Here's the Navy's plan for light carriers

In the wake of Pearl Harbor, President Franklin D. Roosevelt ordered the Navy to find a way to get more aircraft carriers into the fleet quickly.

As Japan “ran wild” during the first six months of the war, nine Cleveland-class light cruisers were converted into aircraft carriers. The ships served during World War II, with one — USS Princeton (CVL 23) — being sunk during the Battle of Leyte Gulf.

The United States Navy later added two more light carriers, the Saipan-class vessels USS Saipan (CVL 48) and USS Wright (CVL 49)

A lineup of the major American carriers in World War II. In the back is USS San Jacinto (CVL 30), an Independence-class light carrier. (U.S. Navy photo)

Now, the light carrier could be making a comeback. According to a report from Popular Mechanics, the Navy has received $30 million to come up with a preliminary design for a light carrier. This is being pursued at the behest of Senator John McCain (R-AZ), the chairman of the Senate Armed Services Committee.

Senate Armed Services Committee Chairman Sen. John McCain, R-Ariz., Ranking Member Sen. Jack Reed, D-R.I., and Sen. Jim Inhofe, R-Okla., listen as retired Gen. David Petraeus testifies at a hearing in Washington, Sept. 22, 2015.

The report noted that the Navy had operated what amounted to “light” carriers in the Cold War. However, these “light” carriers were the fleet carrier designs (the Essex-class and Midway-class vessels), which had become “light” due to the development of the super-carriers, starting with USS Forrestal (CV 59).

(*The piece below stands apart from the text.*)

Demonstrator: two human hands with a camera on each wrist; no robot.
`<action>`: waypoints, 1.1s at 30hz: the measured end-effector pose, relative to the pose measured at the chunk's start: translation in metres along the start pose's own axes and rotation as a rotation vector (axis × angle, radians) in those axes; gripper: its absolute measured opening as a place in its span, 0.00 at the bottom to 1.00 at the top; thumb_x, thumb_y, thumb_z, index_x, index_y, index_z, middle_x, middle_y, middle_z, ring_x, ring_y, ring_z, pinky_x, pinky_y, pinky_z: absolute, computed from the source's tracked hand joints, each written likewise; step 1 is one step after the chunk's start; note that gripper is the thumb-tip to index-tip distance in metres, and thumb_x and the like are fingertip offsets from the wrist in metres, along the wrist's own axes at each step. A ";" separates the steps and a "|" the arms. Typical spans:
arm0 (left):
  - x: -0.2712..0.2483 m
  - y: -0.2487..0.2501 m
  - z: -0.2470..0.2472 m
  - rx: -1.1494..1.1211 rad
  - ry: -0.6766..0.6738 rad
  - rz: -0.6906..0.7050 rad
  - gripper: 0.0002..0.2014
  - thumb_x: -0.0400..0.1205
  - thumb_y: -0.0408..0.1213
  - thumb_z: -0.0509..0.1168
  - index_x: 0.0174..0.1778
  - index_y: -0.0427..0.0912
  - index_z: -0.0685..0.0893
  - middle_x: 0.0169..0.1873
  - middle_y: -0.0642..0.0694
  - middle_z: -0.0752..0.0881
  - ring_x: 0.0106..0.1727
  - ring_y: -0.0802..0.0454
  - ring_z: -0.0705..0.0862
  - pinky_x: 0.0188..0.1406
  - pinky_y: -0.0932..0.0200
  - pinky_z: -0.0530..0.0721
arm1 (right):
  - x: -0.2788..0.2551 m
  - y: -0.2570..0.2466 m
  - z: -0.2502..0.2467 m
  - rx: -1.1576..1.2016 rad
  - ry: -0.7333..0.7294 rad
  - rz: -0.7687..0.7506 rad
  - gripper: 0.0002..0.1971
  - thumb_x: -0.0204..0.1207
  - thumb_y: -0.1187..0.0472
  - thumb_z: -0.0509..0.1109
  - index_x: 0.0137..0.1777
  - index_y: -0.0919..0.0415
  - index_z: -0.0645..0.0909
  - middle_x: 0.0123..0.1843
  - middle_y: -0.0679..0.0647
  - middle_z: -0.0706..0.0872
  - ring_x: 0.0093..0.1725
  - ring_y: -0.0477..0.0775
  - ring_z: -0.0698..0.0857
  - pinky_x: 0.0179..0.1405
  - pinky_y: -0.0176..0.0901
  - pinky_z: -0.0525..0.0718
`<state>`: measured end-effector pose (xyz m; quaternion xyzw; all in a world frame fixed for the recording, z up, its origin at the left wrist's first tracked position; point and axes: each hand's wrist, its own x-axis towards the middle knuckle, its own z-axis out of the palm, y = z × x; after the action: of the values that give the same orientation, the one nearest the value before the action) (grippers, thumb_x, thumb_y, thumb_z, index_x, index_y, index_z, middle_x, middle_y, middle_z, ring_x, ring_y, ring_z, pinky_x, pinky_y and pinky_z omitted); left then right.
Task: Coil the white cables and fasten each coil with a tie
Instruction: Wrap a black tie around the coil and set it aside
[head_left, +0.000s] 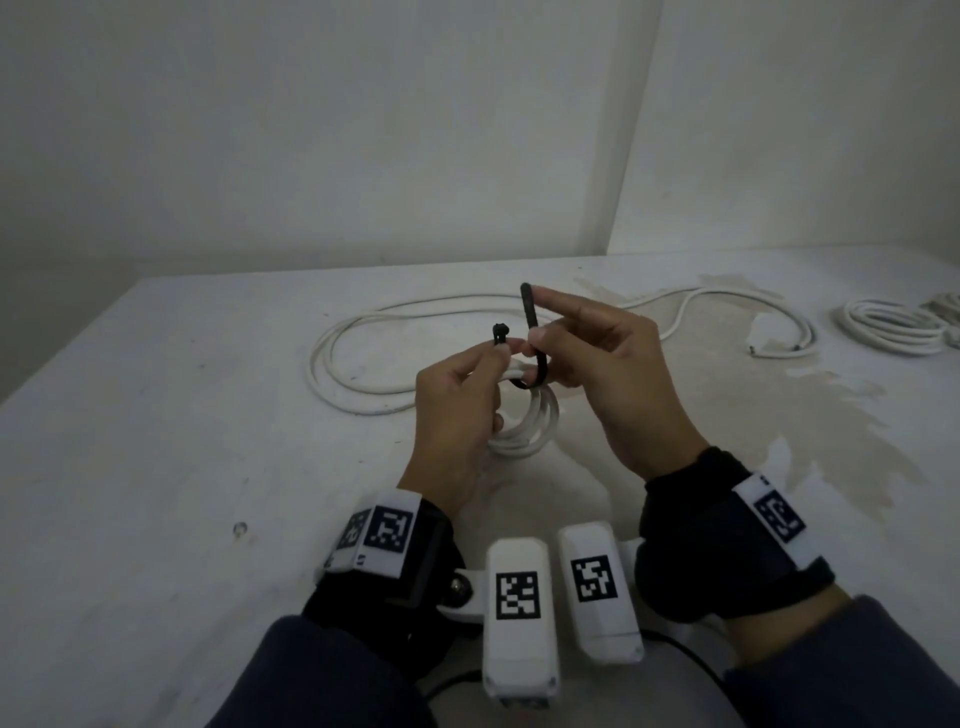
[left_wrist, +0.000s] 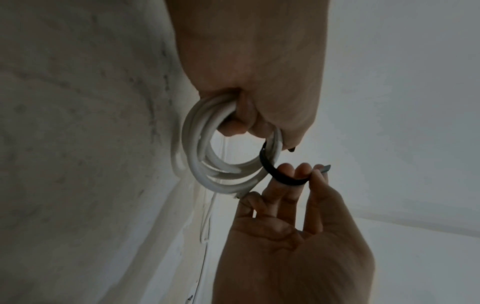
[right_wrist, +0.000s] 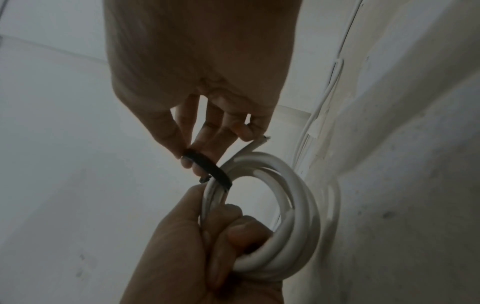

The most notable of these “light” carriers, were the three Midway-class ships: USS Midway (CV 41), USS Franklin D. Roosevelt (CV 42), and USS Coral Sea (CV 43).

USS Franklin D. Roosevelt (CV 42), a Midway-class carrier. (U.S. Navy photo)

In World War II, the light carriers helped bolster the air power of the Third Fleet and Fifth Fleet. Mostly, this was by adding a huge complement of fighters. According to “Aleutians, Gilberts, and Marshalls,” Volume VII in Samuel Eliot Morison’s “History of United States Naval Operations in World War II,” an Essex-class carrier usually carried 36 F6F Hellcats, 36 SBD Dauntless dive bombers, and 18 TBF Avenger torpedo bombers.

The usual air group for an Independence-class light carrier was 24 F6F Hellcats and 9 TBFs. Independence-class light carriers displaced 11,000 tons, compared to 30,000 for the Essex.

USS Cowpens (CVL 25) with aircraft on the flight deck. (U.S. Navy photo)

What could be the light carrier of today?

Popular Mechanics looked at two options. One was essentially to use the America-class amphibious assault ship to operate about 20 F-35Bs from, along with MH-60R helicopters and V-22 Osprey tankers. The other option is to modify the America design to use catapults and arresting gear to operate planes like the F/A-18E/F and F-35C.

The U.S. Navy amphibious assault ship USS America (LHA-6) returns to Huntington Ingalls Shipyard, Pascagoula, Mississippi (USA), after completing sea trials. (U.S. Navy photo by Senior Chief Aviation Ordnanceman Lawrence Grove)

Either way, these carriers would not have the capabilities of a supercarrier like USS Nimitz (CVN 68) or Gerald R. Ford (CVN 78). The air groups would be smaller, and the light carriers would not likely have nuclear power.

However, the lighter carriers could handle a number of missions — including convoy escort and operations like those in Libya or Somalia, freeing up the supercarriers for major conflicts against a country like China or Russia.